Copy each line containing "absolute" from the listing below.

Information supplied
+===+
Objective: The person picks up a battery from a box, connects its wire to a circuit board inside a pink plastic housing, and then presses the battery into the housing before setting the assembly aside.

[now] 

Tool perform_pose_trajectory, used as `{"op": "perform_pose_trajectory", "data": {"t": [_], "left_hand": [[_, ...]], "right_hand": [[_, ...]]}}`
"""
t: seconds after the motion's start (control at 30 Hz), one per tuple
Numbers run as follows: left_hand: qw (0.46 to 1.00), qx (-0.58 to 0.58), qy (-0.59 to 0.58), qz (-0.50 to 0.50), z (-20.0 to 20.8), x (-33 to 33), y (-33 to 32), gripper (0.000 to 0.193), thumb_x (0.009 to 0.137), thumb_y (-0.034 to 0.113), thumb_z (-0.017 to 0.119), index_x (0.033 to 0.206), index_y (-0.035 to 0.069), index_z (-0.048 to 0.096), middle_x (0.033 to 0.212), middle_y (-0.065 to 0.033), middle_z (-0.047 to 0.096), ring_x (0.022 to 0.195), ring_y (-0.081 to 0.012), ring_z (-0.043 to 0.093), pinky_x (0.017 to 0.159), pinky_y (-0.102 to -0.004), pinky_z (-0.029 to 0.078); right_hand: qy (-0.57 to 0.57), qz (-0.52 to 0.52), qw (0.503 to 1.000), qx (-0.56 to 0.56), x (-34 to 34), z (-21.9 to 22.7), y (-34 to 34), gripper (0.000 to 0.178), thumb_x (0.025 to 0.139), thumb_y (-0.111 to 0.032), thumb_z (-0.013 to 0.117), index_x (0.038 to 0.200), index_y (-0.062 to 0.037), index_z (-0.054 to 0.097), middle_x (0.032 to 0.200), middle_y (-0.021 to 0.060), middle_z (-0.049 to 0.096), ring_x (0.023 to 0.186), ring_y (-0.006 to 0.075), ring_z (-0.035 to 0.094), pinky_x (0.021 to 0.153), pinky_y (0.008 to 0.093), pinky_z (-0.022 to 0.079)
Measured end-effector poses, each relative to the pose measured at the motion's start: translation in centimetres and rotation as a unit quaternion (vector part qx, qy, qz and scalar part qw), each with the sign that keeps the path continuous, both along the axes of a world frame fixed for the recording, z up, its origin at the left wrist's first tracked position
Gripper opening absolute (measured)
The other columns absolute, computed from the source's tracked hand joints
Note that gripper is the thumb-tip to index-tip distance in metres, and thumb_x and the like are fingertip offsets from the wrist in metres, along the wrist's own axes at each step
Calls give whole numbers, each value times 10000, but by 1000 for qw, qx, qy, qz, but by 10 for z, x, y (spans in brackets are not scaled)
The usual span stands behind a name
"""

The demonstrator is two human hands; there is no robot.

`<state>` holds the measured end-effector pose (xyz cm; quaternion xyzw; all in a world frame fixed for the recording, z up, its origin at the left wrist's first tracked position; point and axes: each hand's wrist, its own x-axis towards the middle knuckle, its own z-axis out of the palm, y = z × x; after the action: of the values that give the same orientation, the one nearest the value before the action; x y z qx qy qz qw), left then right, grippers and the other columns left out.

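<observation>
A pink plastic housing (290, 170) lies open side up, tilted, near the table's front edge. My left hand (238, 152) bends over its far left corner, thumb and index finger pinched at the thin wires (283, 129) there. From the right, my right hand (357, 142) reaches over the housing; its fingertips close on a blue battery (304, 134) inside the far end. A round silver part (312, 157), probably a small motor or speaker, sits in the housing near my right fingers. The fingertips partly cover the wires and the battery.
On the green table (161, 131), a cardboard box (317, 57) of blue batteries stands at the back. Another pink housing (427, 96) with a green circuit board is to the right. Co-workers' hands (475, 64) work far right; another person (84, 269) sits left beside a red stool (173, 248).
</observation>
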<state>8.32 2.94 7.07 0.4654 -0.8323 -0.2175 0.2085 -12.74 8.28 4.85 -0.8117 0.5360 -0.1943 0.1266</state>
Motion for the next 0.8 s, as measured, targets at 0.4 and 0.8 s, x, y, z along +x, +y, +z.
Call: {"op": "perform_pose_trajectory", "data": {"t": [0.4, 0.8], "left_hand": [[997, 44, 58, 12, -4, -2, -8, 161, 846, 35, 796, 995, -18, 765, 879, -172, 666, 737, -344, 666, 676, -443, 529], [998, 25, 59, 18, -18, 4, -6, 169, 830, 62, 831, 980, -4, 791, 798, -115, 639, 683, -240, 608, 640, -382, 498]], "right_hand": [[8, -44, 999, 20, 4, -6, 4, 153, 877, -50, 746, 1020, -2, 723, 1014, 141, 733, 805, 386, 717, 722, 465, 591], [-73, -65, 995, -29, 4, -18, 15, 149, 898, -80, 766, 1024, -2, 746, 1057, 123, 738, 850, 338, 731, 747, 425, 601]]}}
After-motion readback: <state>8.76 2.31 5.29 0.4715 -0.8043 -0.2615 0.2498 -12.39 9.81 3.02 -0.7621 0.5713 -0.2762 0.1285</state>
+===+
Response for this exercise
Gripper opening absolute (measured)
The other columns absolute, computed from the source's tracked hand joints

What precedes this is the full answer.